A defesa destas pautas ainda gera nos privilegiados um desconforto existencial ao relativizar seus sucessos e conquistas e os fazer perceberem que aquilo separa eles dos mais pobres e ignorantes não é um talento natural, ou algo especial que ilumina a existência deles os tornando especiais. Olavo trazia este alívio, um antídoto contra a empatia e altruísmo que poderiam leva-los a questionar a meritocracia cega que os faziam acreditar que eram portadores de uma luz especial que os faziam merecer o respeito, condições de vida e os prêmios que os demais não mereciam.
A gritante desigualdade de gênero e raça no Brasil, pauta obrigatória para qualquer um que se meta a tratar de política e a se dizer de esquerda, era negada, relativizada e vilipendiada como se fosse um invenção ou uma narrativa da esquerda. Professores estariam doutrinando, e não denunciando as bases econômicas, culturais e raciais que fundaram este país.
Tais alegações estapafúrdias, de quem não tem peito de afirmar sua predileção e conformidade com as injustiças sociais, eram engolidas com satisfação por muitas pessoas. Estas sim, capazes de compreender suas falácias e manipulações, com as quais se pretendia filosofo e professor, mas que ignoravam estes problemas por uma "boa causa": a relativização das preocupações e injustiças apontadas pela esquerda e a responsabilidade da elite na estruturação destas desigualdades.

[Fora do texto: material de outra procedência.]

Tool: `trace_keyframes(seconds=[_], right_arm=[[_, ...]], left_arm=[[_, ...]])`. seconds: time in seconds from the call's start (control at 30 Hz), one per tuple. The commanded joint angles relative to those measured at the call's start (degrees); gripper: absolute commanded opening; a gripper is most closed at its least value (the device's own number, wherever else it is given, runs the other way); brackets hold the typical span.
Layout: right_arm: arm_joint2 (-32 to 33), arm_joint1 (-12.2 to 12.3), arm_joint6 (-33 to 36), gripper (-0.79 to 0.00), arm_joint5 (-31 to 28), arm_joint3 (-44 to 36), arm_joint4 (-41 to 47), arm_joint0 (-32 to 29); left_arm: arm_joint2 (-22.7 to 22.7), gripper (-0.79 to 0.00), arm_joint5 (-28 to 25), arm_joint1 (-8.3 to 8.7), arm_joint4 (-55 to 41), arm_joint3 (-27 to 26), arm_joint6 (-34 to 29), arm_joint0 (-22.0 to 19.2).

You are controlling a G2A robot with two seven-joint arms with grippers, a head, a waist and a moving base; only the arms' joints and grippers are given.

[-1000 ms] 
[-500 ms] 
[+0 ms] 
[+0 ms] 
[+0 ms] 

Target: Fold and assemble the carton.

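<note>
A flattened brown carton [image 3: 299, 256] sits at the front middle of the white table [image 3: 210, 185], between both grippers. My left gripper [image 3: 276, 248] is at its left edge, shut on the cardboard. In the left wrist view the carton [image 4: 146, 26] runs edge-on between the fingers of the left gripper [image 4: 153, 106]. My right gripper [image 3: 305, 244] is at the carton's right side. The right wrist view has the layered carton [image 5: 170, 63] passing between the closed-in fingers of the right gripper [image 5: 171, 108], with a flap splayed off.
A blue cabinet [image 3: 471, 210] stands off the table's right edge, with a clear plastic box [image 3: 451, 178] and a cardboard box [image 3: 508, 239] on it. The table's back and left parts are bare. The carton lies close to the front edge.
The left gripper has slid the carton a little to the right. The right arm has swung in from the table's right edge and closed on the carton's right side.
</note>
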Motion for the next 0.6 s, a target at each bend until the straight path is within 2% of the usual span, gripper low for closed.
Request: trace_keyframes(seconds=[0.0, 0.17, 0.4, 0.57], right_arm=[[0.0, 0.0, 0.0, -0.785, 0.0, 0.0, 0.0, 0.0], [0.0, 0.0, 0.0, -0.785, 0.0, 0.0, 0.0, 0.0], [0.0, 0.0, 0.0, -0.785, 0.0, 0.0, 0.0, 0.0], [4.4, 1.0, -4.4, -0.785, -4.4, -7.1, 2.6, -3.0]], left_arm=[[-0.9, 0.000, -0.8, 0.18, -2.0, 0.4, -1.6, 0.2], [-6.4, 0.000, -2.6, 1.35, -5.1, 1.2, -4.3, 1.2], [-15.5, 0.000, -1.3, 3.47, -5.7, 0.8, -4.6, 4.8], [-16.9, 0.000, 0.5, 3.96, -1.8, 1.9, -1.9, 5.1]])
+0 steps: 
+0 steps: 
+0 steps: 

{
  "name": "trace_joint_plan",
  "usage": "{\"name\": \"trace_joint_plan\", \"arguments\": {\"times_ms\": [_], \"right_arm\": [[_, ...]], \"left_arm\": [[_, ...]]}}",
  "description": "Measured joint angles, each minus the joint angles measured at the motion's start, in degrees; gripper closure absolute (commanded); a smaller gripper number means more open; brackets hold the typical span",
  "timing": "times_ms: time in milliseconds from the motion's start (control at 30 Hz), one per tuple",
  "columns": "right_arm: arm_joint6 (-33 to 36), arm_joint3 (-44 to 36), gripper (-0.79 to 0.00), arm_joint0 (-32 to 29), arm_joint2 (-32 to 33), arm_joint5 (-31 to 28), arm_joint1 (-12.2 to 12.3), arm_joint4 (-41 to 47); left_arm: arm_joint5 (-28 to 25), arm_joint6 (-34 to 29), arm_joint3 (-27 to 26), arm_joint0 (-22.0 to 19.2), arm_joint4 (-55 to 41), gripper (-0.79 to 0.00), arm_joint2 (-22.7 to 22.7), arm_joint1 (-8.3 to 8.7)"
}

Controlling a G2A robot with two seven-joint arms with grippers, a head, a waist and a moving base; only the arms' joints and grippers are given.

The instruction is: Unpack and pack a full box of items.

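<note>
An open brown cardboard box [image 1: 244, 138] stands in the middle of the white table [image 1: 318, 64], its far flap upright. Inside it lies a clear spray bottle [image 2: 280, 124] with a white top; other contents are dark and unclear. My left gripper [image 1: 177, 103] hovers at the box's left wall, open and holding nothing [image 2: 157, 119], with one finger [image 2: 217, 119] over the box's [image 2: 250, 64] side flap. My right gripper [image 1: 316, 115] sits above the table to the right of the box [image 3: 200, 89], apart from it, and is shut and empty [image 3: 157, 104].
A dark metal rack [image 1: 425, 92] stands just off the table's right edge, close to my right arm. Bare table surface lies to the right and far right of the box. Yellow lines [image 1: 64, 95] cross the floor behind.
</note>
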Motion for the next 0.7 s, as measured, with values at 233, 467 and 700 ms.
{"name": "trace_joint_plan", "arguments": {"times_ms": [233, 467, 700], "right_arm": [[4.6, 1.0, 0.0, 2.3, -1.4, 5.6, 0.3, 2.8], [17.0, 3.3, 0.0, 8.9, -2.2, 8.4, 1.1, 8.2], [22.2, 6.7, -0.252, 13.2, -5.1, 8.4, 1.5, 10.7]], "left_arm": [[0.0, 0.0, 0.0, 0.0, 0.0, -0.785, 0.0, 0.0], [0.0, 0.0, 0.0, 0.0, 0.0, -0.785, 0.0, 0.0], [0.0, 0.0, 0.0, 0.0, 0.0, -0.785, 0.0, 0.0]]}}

Estas pessoas buscavam filosofia? Pessoas capazes de tirar um tempo para fazer uma especialização no exterior, capazes de estudar em faculdades renomadas e conceituadas aqui e no exterior, precisavam dos conselhos de um homem (que nunca se preocupou em se formar ou mesmo de frequentar uma faculdade onde poderia aprofundar suas teses, tais como Roger Scruton e outros)? Poderia ter estudado nos EUA mesmo, onde encontraria faculdades “não-marxistas” o bastante para não ofender seus brios.
Olavo se contentou com esta claque, com o fascínio e admiração que nunca foi por sua filosofia, pois não a tinha mais do que estas pessoas poderiam em outros lugares e com outros professores buscarem e com mais qualidade. Ele pegou este ódio de classe, antes grosseiro e autoritário com cores militares e pouco liberais, e deu a ele uma roupagem pseudo-filosófica e crítica. Uma roupagem que escondia a nudez e crueza dos preconceitos de classe, racial e de gênero que justificam as desigualdades e privilégios que estruturam até hoje nosso país.
Não pouco pobres, mulheres e negros embarcaram nessa, por negarem uma realidade de difícil admissão de que este país não é só injusto, mas produzido a cada decisão injusta de um juiz, a cada voto de um deputado lobista, a cada lei para ferrar trabalhadores e minorias, a cada vez que interesses de madeireiros, mineradores e latifundiários prevalecem sobre consumidores, indígenas e o meio ambiente, a cada momento em que a escola recua de seu papel democrático e inclusivo em nome de uma modelo tradicional que normaliza as desigualdades de aprendizagem.
Olavo de Carvalho é herói de toda esta gente: a classe média orgulhosa de seus "méritos" que não admite seus privilégios, o pobre que ainda acredita que sua pobreza é gerada pela falta de esforço ou inteligência, aquele que ainda acredita que no Brasil racismo se limita a casos isolados e aquele que vindo das minorias sociais renega sua origem e as dificuldades daqueles que ele deixou para trás.